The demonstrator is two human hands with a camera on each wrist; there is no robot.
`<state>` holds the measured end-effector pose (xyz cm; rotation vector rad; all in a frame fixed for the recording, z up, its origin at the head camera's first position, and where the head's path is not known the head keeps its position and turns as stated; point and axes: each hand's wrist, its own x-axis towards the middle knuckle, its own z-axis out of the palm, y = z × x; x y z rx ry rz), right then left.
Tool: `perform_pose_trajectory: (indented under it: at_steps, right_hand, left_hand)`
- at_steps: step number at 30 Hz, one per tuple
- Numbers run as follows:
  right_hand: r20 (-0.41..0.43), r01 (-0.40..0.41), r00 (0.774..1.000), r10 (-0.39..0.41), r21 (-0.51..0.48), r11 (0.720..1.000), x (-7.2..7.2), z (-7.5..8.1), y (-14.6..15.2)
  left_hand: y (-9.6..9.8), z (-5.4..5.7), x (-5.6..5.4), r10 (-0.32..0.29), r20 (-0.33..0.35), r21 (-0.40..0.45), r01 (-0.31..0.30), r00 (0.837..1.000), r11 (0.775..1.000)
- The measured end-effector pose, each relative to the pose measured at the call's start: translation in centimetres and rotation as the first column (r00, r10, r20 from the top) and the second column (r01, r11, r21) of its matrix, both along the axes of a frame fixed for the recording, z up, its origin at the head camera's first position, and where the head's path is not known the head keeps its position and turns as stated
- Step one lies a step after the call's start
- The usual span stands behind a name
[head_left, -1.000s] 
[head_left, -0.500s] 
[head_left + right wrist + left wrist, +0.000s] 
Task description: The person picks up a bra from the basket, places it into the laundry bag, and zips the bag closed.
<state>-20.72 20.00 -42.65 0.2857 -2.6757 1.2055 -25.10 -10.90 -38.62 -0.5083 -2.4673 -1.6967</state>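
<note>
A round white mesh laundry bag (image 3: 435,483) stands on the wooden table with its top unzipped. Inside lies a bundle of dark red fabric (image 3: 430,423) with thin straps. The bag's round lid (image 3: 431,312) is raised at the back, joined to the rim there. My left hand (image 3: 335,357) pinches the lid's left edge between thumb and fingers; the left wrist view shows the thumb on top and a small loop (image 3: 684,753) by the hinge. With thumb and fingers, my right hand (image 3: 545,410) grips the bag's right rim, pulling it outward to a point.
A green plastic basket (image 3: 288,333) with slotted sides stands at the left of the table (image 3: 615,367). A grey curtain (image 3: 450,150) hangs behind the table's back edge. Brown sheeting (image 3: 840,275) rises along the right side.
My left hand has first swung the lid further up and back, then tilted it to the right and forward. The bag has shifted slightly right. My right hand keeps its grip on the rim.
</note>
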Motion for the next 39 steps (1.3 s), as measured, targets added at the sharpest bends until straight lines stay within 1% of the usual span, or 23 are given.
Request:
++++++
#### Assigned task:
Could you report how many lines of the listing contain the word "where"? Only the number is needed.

#### Task solution:
2